RH: Correct. We have wanted to interview many people that we will be talking to at /Dialogues for some time, and some we have even talked with before – like José Lerma. I’ve wanted to make fun of Matthew Barney in person. And David Bowie is going to be at the MCA, I really want to interview him, but I think that is probably a bad idea.
DM: It’s so funny to think of a bucket list…but I know the answer. I want Hal Foster – that would be my answer. I want to ask him why he is so not fun. Like, what is going on dude? Why are you such a killjoy? I imagine Hal Foster getting back to me angrily saying, “somebody’s gotta hate,” I feel like he would get real. Dave Hickey would also be a great interview.
SC: So, other art critics?
RH: You know, we never do a lot of art critics – we usually interview artists.

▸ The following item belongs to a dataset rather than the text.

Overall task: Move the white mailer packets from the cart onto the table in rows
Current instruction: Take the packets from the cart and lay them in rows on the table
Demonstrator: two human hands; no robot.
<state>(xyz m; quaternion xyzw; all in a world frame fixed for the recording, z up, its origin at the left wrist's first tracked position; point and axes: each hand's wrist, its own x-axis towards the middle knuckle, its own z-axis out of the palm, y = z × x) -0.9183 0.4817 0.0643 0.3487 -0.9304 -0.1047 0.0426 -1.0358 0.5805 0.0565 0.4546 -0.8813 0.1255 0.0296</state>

DM: Well, my first four answers were going to be dead philosophers…and Richard’s was a rockstar (kind of), followed by another rockstar.
SC: Or like, Rush.
RH: Actually, I would love to interview Geddy Lee with Duncan MacKenzie, because they are both Canadian and would just end up talking about Tim Hortons. And he is like, 90.
SC: Stop it. Geddy Lee is not 90!
DM: He’s like, 60!
SC: Large difference!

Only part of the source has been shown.